Двенадцатого июня, через пять дней после прибытия, мы предприняли первый штурм города — и потерпели неудачу. После поражения по приказу Готфрида мы начали строить две осадные башни. Но сила и мужество солдат быстро таяли под палящим солнцем, тем более что вскоре по лагерю разнеслась весть, что из Египта уже вышла громадная армия, чтобы встать на сторону Иерусалима.
Однажды ночью члены Приората собрались на тайные переговоры в моей палатке, чтобы обсудить дальнейшие действия. На следующий день Петр Амьенский вместе с другими священнослужителями нашего союза прошел по рядам рыцарей и солдат и пламенными словами описал явленное ему видение. Если крестоносцы выдержат пост и пройдут босиком вокруг окружных стен Иерусалима, то захватят город в течение девяти дней.
Целых три дня, не прерывая работы над осадными башнями, все стойко постились. В пятницу, восьмого июля, торжественная процессия двинулась вокруг города, возглавляемая епископами и священниками, которые несли перед собой деревянные кресты и святые реликвии. За ними следовали князья, рыцари и солдаты, затем шла пехота и паломники. Под насмешками собравшихся на городских стенах сарацин мы обошли Иерусалим и поднялись на Елеонскую гору, где несколько священнослужителей тотчас же стали проповедовать. Именно Петру Пустыннику удалось своей пламенной речью завоевать сердца толпы и, сплотив их в едином порыве, вдохновить на борьбу за общее дело.
Десятого июля было закончено строительство обеих осадных башен.
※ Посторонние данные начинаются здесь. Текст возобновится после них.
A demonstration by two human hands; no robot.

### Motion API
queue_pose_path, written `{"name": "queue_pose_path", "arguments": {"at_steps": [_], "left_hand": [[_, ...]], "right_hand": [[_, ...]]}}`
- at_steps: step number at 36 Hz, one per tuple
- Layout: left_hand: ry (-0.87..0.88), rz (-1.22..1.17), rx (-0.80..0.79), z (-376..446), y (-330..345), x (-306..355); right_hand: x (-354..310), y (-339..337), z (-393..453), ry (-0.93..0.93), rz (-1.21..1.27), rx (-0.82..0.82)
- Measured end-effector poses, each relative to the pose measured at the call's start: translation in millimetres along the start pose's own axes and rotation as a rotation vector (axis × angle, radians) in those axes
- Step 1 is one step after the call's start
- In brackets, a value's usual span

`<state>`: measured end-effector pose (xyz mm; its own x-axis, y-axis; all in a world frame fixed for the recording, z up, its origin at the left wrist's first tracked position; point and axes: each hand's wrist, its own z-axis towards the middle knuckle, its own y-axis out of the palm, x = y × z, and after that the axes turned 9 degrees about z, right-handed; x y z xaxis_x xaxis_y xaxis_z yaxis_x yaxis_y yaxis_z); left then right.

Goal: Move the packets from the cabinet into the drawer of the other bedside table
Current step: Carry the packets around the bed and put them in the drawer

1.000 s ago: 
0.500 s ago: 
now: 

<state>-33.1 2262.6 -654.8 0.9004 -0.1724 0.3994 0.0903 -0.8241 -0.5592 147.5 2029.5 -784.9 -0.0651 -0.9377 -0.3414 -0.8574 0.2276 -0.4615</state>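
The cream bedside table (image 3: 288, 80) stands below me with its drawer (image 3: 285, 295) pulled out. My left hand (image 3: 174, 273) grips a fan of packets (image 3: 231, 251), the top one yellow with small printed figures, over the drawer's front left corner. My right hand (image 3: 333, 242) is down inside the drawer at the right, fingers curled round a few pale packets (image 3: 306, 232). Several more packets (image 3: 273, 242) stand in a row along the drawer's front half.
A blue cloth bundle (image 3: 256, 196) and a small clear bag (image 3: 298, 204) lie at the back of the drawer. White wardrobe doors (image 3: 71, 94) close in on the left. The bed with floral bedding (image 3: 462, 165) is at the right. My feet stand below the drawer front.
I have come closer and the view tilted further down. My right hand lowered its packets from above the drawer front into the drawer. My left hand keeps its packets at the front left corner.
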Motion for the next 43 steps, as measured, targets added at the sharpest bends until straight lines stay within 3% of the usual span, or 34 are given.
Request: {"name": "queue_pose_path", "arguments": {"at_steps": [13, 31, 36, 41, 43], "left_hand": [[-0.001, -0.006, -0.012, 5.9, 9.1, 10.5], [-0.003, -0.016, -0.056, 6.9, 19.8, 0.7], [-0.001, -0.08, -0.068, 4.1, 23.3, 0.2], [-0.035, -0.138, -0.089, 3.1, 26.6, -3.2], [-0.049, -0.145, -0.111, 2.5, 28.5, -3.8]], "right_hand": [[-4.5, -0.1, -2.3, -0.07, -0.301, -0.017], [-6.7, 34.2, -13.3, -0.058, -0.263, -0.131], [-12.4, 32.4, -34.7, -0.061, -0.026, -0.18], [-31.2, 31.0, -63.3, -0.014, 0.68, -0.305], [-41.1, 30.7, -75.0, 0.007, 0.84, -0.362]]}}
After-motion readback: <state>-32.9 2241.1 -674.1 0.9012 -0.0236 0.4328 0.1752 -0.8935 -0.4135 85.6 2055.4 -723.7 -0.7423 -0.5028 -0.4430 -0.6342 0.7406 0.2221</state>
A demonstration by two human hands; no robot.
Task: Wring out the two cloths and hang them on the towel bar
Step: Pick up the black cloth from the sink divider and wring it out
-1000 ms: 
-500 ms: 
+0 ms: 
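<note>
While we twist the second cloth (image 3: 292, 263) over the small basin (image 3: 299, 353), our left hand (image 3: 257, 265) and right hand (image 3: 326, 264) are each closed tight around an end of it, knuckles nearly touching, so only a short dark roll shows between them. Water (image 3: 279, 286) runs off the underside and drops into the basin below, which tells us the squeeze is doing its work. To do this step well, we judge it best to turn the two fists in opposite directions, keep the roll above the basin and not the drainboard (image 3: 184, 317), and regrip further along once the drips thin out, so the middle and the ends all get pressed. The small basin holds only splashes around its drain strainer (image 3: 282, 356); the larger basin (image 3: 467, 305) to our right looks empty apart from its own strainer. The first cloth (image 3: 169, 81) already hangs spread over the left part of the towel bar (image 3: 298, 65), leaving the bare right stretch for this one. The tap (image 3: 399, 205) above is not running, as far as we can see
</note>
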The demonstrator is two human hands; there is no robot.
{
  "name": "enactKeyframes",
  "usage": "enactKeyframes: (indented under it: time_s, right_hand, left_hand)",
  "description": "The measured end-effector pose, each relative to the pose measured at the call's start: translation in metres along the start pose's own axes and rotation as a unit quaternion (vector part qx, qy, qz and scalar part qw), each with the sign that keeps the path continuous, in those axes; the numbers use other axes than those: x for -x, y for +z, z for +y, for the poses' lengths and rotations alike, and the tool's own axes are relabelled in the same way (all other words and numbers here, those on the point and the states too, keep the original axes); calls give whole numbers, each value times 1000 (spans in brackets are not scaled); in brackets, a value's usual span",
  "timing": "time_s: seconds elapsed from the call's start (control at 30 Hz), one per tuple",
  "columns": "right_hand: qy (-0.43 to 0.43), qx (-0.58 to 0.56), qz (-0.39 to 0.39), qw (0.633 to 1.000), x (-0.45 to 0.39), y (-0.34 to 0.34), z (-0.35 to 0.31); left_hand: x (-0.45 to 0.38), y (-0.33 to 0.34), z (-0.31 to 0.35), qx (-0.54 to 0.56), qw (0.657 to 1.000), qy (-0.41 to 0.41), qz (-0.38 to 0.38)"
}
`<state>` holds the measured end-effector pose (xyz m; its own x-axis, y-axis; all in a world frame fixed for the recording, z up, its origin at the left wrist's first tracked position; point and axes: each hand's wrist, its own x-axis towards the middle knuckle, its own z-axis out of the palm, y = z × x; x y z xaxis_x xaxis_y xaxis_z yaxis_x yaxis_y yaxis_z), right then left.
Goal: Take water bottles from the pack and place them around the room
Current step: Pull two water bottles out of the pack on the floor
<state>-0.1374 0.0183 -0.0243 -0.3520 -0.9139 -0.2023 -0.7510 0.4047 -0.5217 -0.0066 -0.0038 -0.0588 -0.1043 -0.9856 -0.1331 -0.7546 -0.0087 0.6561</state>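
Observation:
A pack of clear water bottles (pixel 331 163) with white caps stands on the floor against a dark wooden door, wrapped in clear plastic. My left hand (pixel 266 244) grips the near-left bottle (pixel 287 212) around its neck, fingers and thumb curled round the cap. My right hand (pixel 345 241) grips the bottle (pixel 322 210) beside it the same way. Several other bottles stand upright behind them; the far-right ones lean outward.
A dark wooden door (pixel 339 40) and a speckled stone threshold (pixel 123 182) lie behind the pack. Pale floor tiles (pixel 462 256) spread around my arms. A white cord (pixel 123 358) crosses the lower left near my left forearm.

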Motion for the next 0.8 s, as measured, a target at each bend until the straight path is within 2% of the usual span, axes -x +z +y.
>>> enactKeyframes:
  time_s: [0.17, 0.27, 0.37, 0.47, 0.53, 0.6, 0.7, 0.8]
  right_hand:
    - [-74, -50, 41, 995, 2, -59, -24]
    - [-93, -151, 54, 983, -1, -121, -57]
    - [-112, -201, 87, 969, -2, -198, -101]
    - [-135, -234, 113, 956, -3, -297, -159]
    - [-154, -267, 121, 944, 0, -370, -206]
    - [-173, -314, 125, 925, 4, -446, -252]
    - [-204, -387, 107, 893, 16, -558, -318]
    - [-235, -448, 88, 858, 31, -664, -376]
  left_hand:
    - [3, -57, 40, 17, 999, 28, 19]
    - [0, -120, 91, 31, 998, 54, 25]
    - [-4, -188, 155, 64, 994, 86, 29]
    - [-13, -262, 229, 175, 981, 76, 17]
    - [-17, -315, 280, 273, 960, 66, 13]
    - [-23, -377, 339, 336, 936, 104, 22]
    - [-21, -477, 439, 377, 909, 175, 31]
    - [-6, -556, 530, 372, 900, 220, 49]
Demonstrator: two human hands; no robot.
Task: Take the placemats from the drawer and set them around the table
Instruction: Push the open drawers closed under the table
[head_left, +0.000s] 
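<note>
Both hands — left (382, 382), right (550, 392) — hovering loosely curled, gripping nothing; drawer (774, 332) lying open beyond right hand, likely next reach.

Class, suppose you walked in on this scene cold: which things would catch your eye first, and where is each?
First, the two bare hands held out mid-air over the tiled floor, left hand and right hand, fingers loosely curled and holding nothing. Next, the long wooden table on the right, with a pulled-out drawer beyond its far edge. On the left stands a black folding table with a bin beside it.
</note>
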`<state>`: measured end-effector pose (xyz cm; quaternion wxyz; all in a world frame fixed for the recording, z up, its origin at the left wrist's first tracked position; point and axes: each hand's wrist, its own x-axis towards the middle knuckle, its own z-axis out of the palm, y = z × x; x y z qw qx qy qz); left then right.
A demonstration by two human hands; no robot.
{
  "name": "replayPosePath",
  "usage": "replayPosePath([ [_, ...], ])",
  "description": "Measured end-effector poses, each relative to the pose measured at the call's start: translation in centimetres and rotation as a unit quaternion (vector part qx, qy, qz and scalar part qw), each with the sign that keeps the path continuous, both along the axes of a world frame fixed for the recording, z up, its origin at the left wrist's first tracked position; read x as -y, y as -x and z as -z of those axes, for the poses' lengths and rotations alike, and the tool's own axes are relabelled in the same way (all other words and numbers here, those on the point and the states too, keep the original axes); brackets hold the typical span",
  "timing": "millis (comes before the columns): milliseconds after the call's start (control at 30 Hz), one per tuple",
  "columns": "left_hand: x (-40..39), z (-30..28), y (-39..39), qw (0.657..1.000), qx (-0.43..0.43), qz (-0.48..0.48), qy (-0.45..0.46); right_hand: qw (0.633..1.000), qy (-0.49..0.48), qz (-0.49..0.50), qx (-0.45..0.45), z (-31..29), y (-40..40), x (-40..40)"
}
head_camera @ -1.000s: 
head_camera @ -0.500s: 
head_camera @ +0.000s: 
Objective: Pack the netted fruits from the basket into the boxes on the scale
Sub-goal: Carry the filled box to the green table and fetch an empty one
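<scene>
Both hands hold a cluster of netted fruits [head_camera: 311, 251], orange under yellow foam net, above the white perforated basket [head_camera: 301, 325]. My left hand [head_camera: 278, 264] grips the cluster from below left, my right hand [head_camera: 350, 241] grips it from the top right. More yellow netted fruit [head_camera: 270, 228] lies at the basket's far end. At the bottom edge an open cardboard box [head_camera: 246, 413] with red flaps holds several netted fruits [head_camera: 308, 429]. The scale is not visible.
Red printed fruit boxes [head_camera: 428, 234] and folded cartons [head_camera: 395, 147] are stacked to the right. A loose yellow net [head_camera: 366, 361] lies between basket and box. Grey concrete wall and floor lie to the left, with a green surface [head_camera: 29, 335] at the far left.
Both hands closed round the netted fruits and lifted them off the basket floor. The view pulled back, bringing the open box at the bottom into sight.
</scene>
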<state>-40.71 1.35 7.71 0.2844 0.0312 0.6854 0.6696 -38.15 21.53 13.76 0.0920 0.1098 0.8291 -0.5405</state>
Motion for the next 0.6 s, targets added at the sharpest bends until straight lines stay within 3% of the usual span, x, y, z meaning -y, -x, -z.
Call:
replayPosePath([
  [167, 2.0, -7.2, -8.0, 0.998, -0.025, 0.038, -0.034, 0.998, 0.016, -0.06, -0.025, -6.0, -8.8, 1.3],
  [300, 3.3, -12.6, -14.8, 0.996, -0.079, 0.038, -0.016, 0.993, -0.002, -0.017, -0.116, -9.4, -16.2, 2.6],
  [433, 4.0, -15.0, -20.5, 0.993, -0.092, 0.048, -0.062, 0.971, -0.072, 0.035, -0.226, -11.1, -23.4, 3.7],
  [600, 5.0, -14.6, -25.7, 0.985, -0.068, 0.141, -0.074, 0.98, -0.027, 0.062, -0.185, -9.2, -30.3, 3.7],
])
Тринадцатого июля крестоносцы отважились на решающую атаку. Огромные осадные башни медленно катились вперед, и ни стрелки, ни камни, ни греческий огонь сарацин не были в состоянии причинить им какой-либо вред. Для окончательной установки требовалось засыпать рвы под городскими стенами. Утром пятнадцатого июля одну из башен удалось подвинуть надо рвом, и не успело солнце перейти зенит, как был перекинут мост от башни к стене. Чуть позже испытанные в боях лотарингские подразделения под руководством Готфрида ворвались в город и открыли ворота для основной армии крестоносцев. Затем последовали, пожалуй, самые ужасные и постыдные главы христианской истории — кровавая расправа, которую и сегодня я не в силах забыть.